The tall man's whole body shuddered, and his nails rasped on the couch cushions. He was about one more dirty threat away from launching himself at Star like an attack dog.

Star leaned in close, purring the words: "And I'm not even going to let you come."

Milo took a sharp breath, tensing -- and his watch beeped.

Star relaxed with a groan. "Aw, shit. I totally had you, too."

The next second, he was flat on his back on the floor, having narrowly missed clipping his head on the coffee table, and Milo was grinding his wrists together with one hand and clutching a fistful of his hair in the other.

"You dirty. Little. Bitch." With a laughing growl, he grabbed the condoms and lube out of Star's fist, then kissed him hard. "You almost had me.
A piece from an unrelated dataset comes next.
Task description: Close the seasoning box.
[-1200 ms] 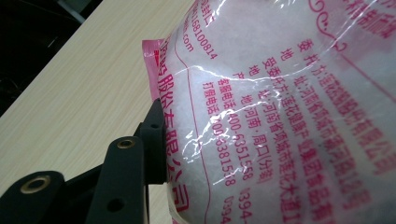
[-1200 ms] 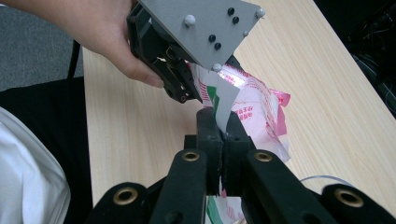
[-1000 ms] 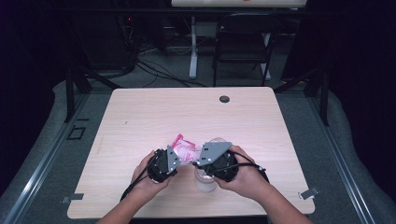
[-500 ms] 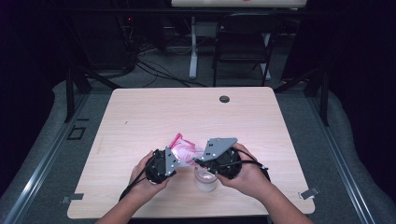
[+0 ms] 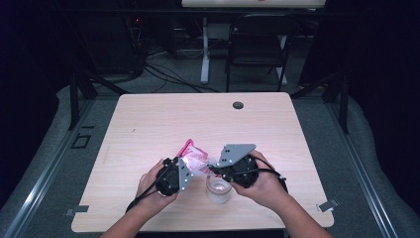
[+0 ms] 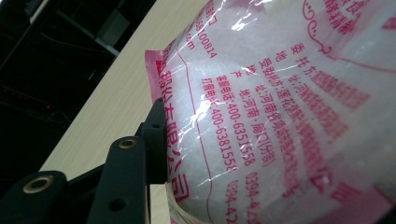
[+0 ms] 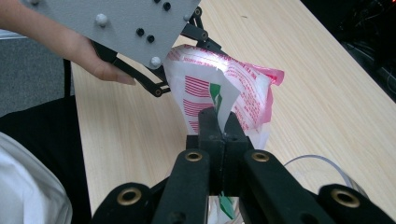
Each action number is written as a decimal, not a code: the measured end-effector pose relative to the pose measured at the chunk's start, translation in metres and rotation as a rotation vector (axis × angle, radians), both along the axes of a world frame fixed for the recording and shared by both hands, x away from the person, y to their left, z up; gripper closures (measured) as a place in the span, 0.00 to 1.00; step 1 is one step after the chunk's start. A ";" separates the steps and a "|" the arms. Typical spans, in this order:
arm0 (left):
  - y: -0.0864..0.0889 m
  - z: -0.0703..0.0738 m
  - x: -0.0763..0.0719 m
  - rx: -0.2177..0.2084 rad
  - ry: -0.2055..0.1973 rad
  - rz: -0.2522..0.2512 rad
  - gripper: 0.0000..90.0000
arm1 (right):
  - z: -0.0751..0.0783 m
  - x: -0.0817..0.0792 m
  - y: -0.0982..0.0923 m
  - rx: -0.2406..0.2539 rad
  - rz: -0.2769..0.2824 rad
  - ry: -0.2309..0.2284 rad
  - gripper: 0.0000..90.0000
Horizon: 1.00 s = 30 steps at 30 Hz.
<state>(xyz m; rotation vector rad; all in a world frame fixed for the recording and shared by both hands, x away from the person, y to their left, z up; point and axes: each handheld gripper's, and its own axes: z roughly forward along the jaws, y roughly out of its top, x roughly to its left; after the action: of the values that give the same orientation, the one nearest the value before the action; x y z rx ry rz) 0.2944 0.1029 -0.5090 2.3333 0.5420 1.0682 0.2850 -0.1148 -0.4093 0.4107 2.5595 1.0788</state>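
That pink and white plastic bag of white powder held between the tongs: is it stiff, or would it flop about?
Probably floppy: the pink and white plastic bag creases and folds where the right tongs pinch its edge. Its glossy film looks slippery, so a light grip might slide. The bulging white filling suggests some weight, likely to sag and shift towards the clear plastic cup below.

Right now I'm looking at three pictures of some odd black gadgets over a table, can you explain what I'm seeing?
A person sits at a wooden table, holding a hand-held grasping tool in each hand. One picture looks down from above; the other two come from cameras riding on each tool. The left tool grips the side of a pink-printed plastic bag of white powder. The right tool is shut on a thin edge of the same bag. A clear cup stands on the table just below the bag.
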 end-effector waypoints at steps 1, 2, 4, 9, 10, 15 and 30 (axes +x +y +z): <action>0.000 0.000 0.000 0.002 -0.005 0.001 0.61 | 0.000 0.000 0.000 0.000 0.000 -0.001 1.00; 0.000 0.001 0.000 0.005 -0.010 0.001 0.61 | 0.000 0.000 0.000 0.002 -0.002 -0.003 1.00; 0.000 0.001 0.000 0.008 -0.010 -0.001 0.61 | 0.001 -0.001 0.000 0.006 -0.004 -0.005 1.00; -0.001 0.002 -0.002 0.037 -0.024 -0.007 0.61 | 0.001 0.000 0.000 0.006 -0.003 -0.007 1.00; -0.001 0.002 -0.002 0.047 -0.036 -0.010 0.61 | 0.000 0.000 0.000 0.009 -0.005 -0.006 1.00; -0.001 0.002 -0.004 0.084 -0.060 -0.020 0.61 | -0.001 0.001 0.000 -0.005 0.002 -0.002 1.00; -0.001 0.005 -0.005 0.129 -0.105 -0.024 0.61 | -0.003 0.001 0.001 0.002 -0.002 -0.003 1.00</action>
<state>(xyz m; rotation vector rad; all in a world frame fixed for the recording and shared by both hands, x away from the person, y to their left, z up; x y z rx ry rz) 0.2892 0.1015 -0.5037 2.3708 0.4158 1.2396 0.2860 -0.1142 -0.4118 0.4117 2.5544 1.0810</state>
But now I have you."

Star looked into his eyes, heart hammering. The familiar combination of fear and safety, pain and pleasure, freed him from himself like nothing else had ever done. He realized what he'd gambled away, what he'd promised, and suddenly it wasn't funny anymore. But his dismay only added a different edge to his arousal, and he let his eyes close as he arched against Milo's delicious weight.

"Make it hurt," he demanded.

"As my love commands," Milo purred gloatingly. Star knew he didn't mean that endearment at all, and that was somehow more beautiful than if he'd believed it.

As promised, Milo did make it hurt, doling out pain in careful doses, almost but never quite too much. He did everything Star had promised to do to him. He took over the power game and he won it easily.

"Tell me how much you want it."

"Oh God Milo just do it, please, please --"

"Tell me you belong to me."

"Yes, I do, I'm yours!"

"What are you, Star?"

"I'm yours -- oh Jesus ow you bastard -- I'm your bitch, I'm your fucking rag doll just -- oh god Milo would you fuck me already?"

"As... my love... commands."

"Oww!"

Star's scream must've been a shade too convincing, because Milo dropped his voice for a moment. "Too much?"

"No, it's good, go, do it."

Pain and pleasure twined together, climbed together, like a thread of gold and a strand of razor wire, until Star lost all sense of time, of self, became nothing but a mote of light flaring in the vast darkness of Milo's possession. Flaring... flickering... and dying, with a scream like ripping metal.

He opened his eyes in time to watch Milo finish, sweat-beaded face slack and pale hair swinging. A quiet groan, then a sigh; Milo wasn't a screamer.

Settling down beside him, Milo wiped off their sticky chests with Star's shirt and tossed it aside. He threw the condom after it. Star gaped at him.

"The... carpet," Star reminded him, aghast.

"Fuck the carpet," Milo said, and kissed him. He tucked his hair behind his ear, smoothed Star's back, and smiled. "You're moving in tomorrow. I can't expect you not to make a mess of the place."

"A deal's a deal," Star conceded.

"I know you don't mean those things I make you say. You're so free, so proud -- and I like that about you. But someday... you really will be mine. All the way mine."

"Tch. You'd dump me a week after that. You like the challenge and you know it."

"Don't be so sure," Milo said seriously. "I love you, Star."

"You're a dirty liar," Star smiled, and rested his head on Milo's shoulder, warmly content, drifting away.

* * *

Half an hour later, when Star was fast asleep, Milo carried him to bed. Then he went back to the living room to try to clean up the carpet. He couldn't bring himself to write it off quite yet after all.

The last thing he did before going to bed himself was reprogram the timer on his watch. He wouldn't put it past Star to start it again to see how long it'd run. He didn't want Star discovering that it had been set for three minutes, not five.